◆ Extracted records ◆
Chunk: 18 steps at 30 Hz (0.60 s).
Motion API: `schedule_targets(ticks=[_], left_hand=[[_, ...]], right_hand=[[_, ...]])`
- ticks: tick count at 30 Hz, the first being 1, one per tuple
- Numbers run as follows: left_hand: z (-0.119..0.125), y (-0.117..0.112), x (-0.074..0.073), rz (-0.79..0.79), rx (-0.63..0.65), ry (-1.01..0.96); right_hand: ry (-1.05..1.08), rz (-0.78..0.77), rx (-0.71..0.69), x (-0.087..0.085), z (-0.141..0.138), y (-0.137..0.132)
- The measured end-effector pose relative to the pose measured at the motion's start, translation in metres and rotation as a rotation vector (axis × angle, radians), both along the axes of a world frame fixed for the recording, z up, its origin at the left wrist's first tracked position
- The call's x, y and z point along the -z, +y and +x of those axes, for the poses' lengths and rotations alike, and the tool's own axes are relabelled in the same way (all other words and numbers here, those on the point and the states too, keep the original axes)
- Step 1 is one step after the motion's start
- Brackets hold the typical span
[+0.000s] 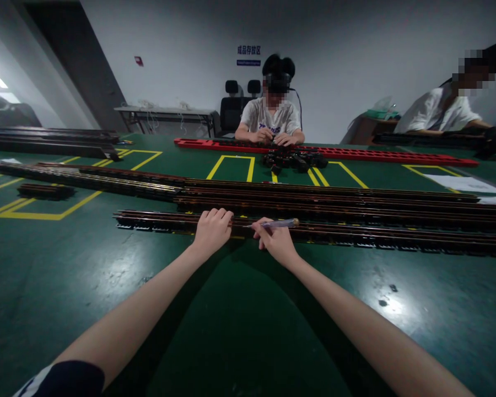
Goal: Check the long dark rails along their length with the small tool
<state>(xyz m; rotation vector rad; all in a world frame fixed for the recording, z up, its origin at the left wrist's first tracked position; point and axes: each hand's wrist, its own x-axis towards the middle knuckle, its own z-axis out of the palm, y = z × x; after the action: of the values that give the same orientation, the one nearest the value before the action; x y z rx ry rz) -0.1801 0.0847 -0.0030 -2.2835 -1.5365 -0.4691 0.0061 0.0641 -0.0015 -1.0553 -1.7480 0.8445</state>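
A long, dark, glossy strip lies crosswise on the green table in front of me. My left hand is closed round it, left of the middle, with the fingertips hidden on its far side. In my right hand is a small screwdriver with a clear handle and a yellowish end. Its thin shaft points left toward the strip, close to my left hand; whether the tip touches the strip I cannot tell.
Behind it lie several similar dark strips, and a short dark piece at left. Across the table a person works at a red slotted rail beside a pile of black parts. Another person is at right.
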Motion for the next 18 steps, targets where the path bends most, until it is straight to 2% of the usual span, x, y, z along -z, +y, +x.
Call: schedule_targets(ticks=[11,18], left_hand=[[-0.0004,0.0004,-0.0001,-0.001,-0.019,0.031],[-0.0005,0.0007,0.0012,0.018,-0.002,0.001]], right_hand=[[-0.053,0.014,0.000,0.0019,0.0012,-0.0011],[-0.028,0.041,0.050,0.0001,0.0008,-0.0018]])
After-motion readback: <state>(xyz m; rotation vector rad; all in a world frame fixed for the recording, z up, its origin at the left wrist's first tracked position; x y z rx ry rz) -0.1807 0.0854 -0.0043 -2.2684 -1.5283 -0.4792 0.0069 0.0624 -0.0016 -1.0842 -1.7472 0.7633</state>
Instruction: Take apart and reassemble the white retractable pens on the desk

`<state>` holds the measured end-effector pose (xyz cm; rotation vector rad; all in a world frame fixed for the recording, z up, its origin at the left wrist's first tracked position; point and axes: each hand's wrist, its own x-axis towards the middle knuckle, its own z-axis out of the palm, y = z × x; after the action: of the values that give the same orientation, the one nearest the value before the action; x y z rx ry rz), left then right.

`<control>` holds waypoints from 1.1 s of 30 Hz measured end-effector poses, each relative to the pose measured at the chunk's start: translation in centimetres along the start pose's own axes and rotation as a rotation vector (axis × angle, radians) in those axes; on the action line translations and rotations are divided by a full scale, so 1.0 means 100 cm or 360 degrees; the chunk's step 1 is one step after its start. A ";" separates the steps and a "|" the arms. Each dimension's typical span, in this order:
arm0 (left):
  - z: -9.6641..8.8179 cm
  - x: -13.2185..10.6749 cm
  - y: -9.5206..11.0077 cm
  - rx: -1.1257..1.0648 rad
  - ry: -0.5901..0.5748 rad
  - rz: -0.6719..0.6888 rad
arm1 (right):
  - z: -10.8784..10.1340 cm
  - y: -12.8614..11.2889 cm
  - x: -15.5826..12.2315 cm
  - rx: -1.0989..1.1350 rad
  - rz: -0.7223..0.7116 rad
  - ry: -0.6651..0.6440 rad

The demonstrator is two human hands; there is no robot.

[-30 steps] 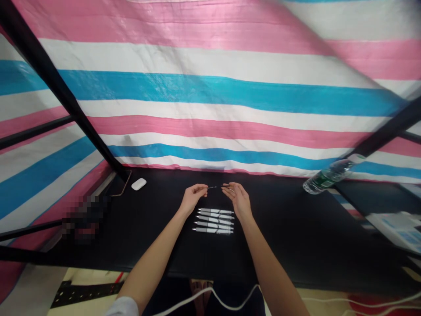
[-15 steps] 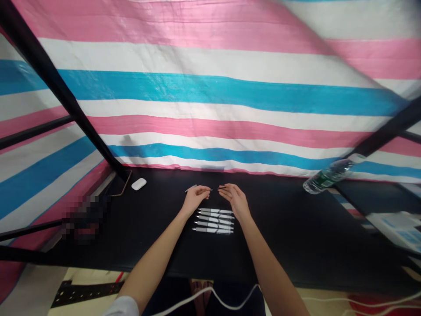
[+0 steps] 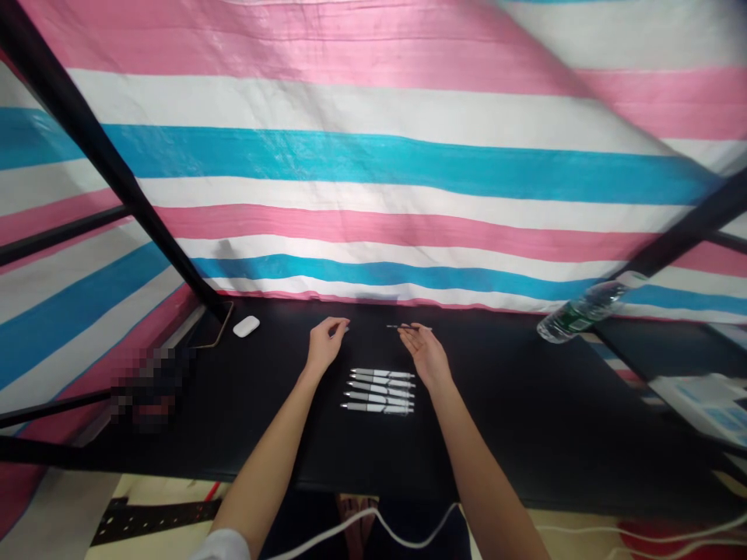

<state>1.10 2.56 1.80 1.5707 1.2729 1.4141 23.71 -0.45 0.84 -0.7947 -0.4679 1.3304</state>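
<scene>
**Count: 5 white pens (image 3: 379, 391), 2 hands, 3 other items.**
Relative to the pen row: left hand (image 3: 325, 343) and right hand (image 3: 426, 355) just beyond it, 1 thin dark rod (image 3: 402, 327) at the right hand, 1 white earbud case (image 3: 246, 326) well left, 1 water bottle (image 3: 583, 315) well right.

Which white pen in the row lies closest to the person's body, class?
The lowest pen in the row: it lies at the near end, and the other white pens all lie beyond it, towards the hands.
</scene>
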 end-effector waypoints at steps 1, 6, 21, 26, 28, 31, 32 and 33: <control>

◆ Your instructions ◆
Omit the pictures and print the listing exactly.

◆ Expected answer ◆
Chunk: 18 steps at 30 Hz (0.60 s).
Motion API: `schedule_targets(ticks=[_], left_hand=[[_, ...]], right_hand=[[_, ...]])`
- ticks: tick count at 30 Hz, the first being 1, one per tuple
- Numbers run as follows: left_hand: z (-0.119..0.125), y (-0.117..0.112), x (-0.074..0.073), rz (-0.79..0.79), rx (-0.63..0.65), ry (-1.01..0.96); right_hand: ry (-1.05..1.08), rz (-0.78..0.77), rx (-0.71..0.69), x (-0.087..0.085), z (-0.141..0.138), y (-0.137..0.132)
- The measured end-effector pose relative to the pose measured at the motion's start, translation in metres and rotation as a rotation vector (axis × angle, radians), both along the axes of a world frame fixed for the recording, z up, its origin at the left wrist's first tracked position
- The call's x, y and z point along the -z, +y and +x of those axes, for the poses' lengths and rotations alike, and the tool's own axes are relabelled in the same way (all other words and numbers here, those on the point and the states too, keep the original axes)
- Step 1 is one step after the motion's start
- Brackets hold the typical span
[+0.000s] 
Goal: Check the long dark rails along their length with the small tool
<state>(xyz m; rotation vector rad; all in a world frame fixed for the recording, z up, its origin at the left wrist's first tracked position; point and axes: each hand's wrist, its own x-axis towards the middle knuckle, its own z-axis out of the palm, y = z × x; after the action: of the values that give the same orientation, the one nearest the value before the action; x y z rx ry rz) -0.1801 0.0847 -0.0030 -2.2835 -1.5365 -0.4691 0.0061 0.0641 -0.0015 -1.0553 -1.7480 0.8445</state>
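A long, dark, glossy strip lies crosswise on the green table in front of me. My left hand is closed round it, left of the middle, with the fingertips hidden on its far side. In my right hand is a small screwdriver with a clear handle and a yellowish end. Its thin shaft points left toward the strip, close to my left hand; whether the tip touches the strip I cannot tell.
Behind it lie several similar dark strips, and a short dark piece at left. Across the table a person works at a red slotted rail beside a pile of black parts. Another person is at right.
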Motion for the next 18 steps, targets where the path bends most, until it is straight to 2% of the usual span, x, y, z along -z, +y, +x.
Call: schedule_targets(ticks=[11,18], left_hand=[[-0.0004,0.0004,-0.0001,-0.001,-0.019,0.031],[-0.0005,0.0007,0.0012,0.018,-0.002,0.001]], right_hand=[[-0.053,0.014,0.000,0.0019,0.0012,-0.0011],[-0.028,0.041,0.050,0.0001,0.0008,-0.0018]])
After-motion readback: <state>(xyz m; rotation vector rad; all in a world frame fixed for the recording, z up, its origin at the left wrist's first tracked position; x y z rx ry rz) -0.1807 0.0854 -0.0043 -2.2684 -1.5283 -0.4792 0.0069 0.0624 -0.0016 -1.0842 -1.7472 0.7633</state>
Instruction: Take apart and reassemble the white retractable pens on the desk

`<state>` holds the measured end-effector pose (xyz cm; rotation vector rad; all in a world frame fixed for the recording, z up, its origin at the left wrist's first tracked position; point and axes: each hand's wrist, its own x-axis towards the middle knuckle, its own z-axis out of the palm, y = z × x; after the action: of the values that give the same orientation, the one nearest the value before the action; x y z rx ry rz), left then right.

`<control>` holds waypoints from 1.1 s of 30 Hz measured end-effector poses, each relative to the pose measured at the chunk's start: translation in centimetres along the start pose's own axes and rotation as a rotation vector (axis × angle, radians) in those axes; on the action line translations and rotations are divided by a full scale, so 1.0 means 100 cm or 360 degrees; the chunk's step 1 is one step after its start. A ";" separates the steps and a "|" the arms. Each dimension's typical span, in this order:
arm0 (left):
  - z: -9.6641..8.8179 cm
  - x: -13.2185..10.6749 cm
  - y: -9.5206..11.0077 cm
  - rx: -1.1257..1.0648 rad
  - ry: -0.5901..0.5748 rad
  - rz: -0.6719..0.6888 rad
arm1 (right):
  - z: -10.8784..10.1340 cm
  - y: -12.8614..11.2889 cm
  - x: -15.5826..12.2315 cm
  - rx: -1.0989..1.1350 rad
  - rz: -0.7223..0.7116 rad
  - ry: -0.6651..0.6440 rad

The demonstrator is two human hands; there is no robot.

[-30 steps] 
[-15 steps] 
[+0 steps] 

<state>1.10 2.56 1.80 1.5707 1.2729 1.4141 23.71 -0.45 0.84 -0.7947 -0.4679 1.3304</state>
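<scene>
**Count: 5 white pens (image 3: 379, 391), 2 hands, 3 other items.**
Relative to the pen row: left hand (image 3: 325, 343) and right hand (image 3: 426, 355) just beyond it, 1 thin dark rod (image 3: 402, 327) at the right hand, 1 white earbud case (image 3: 246, 326) well left, 1 water bottle (image 3: 583, 315) well right.

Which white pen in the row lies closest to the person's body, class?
The lowest pen in the row: it lies at the near end, and the other white pens all lie beyond it, towards the hands.
</scene>
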 end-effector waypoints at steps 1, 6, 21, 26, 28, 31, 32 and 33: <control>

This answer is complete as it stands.